**TASK PROMPT**
The answer should consist of each line below that contains the word "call".

**AVAILABLE DATA**
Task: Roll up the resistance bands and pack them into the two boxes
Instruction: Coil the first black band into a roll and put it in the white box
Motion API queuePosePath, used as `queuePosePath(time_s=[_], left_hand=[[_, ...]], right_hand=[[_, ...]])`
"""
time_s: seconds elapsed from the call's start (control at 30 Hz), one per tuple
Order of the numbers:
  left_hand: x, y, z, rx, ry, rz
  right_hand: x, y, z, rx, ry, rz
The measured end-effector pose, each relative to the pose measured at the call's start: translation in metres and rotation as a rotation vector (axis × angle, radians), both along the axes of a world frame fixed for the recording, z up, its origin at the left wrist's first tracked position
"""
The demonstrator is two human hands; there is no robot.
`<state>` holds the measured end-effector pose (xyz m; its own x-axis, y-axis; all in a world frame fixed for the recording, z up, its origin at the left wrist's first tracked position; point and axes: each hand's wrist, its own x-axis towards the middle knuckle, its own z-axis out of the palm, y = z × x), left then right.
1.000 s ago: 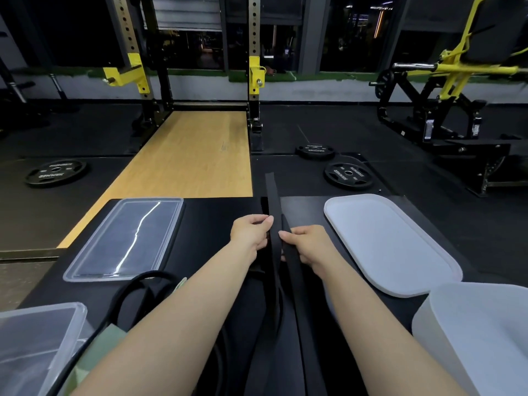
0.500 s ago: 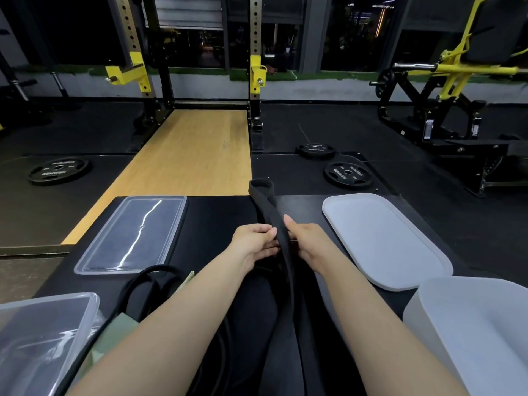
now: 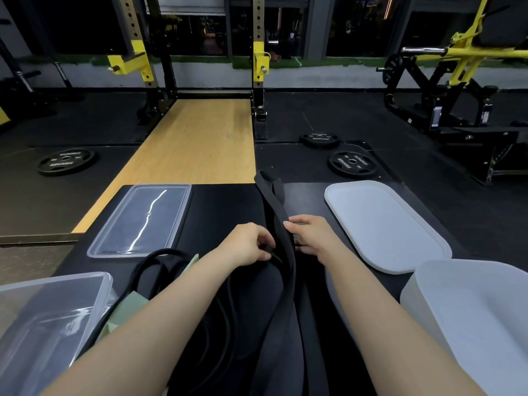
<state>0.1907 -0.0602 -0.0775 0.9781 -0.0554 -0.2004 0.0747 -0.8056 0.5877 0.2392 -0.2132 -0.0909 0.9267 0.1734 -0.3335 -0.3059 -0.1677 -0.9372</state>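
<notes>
A wide black resistance band (image 3: pixel 274 207) runs from my lap up over the black table (image 3: pixel 223 207), its far end folded into a small loop. My left hand (image 3: pixel 248 244) pinches the band's left edge. My right hand (image 3: pixel 311 238) holds its right side, thumb on top. A thinner black band (image 3: pixel 151 264) lies looped at the left beside a pale green band (image 3: pixel 125 310). A clear box (image 3: pixel 43 318) stands at the near left, and a white box (image 3: pixel 468 307) at the near right.
A clear lid (image 3: pixel 143 218) lies flat at the table's left, a white lid (image 3: pixel 383 224) at its right. Beyond the table are a wooden lifting platform (image 3: pixel 197 144), weight plates (image 3: pixel 351 164) on the black floor, and a yellow rack.
The far end of the wide band has been folded back toward me into a loop. Both hands slid slightly nearer, still gripping the band.
</notes>
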Motion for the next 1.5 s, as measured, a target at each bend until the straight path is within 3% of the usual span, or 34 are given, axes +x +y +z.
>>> queuePosePath(time_s=[0.13, 0.4, 0.53, 0.63, 0.77, 0.9, 1.07, 1.13, 1.27, 1.4, 1.5], left_hand=[[-0.009, 0.003, 0.002, 0.231, -0.066, -0.051], [-0.006, 0.038, 0.030, 0.928, -0.092, -0.051], [0.002, 0.055, 0.039, 1.123, -0.046, -0.060], [0.003, 0.060, 0.037, 1.157, -0.023, -0.060], [0.004, 0.038, 0.033, 0.883, -0.060, 0.054], [0.001, -0.005, 0.024, 0.163, -0.169, 0.138], [-0.021, -0.041, 0.002, -0.704, 0.158, 0.305], [-0.032, -0.048, -0.002, -0.928, 0.213, 0.297], [-0.042, -0.053, -0.001, -1.136, 0.107, 0.362], [-0.039, -0.050, 0.000, -0.929, 0.033, 0.376], [-0.034, -0.050, 0.000, -0.929, 0.031, 0.441]], right_hand=[[-0.003, -0.002, 0.002, -0.029, 0.030, 0.048], [-0.001, -0.005, -0.003, -0.036, 0.021, -0.020], [0.001, -0.010, -0.008, -0.058, 0.003, -0.047], [0.001, -0.012, -0.011, -0.056, -0.005, -0.058], [0.001, -0.008, -0.014, -0.065, -0.038, -0.089], [0.001, -0.004, -0.010, -0.002, -0.057, -0.122], [0.004, -0.005, 0.014, 0.154, -0.099, -0.126], [0.008, -0.003, 0.020, 0.163, -0.118, -0.135], [0.018, 0.003, 0.028, 0.154, -0.130, -0.204], [0.025, 0.008, 0.026, 0.120, -0.123, -0.235], [0.027, 0.009, 0.022, 0.083, -0.112, -0.174]])
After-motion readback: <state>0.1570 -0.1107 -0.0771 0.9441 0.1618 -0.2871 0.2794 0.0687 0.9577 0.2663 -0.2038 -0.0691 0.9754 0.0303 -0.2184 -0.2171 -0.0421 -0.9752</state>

**SOLUTION TO THIS TASK**
time_s: seconds elapsed from the call's start (control at 30 Hz), one per tuple
The measured end-effector pose, each relative to the pose measured at the call's start: translation in metres and rotation as a rotation vector (axis × angle, radians), both along the axes of a world frame fixed for the recording, z up, its origin at the left wrist's first tracked position

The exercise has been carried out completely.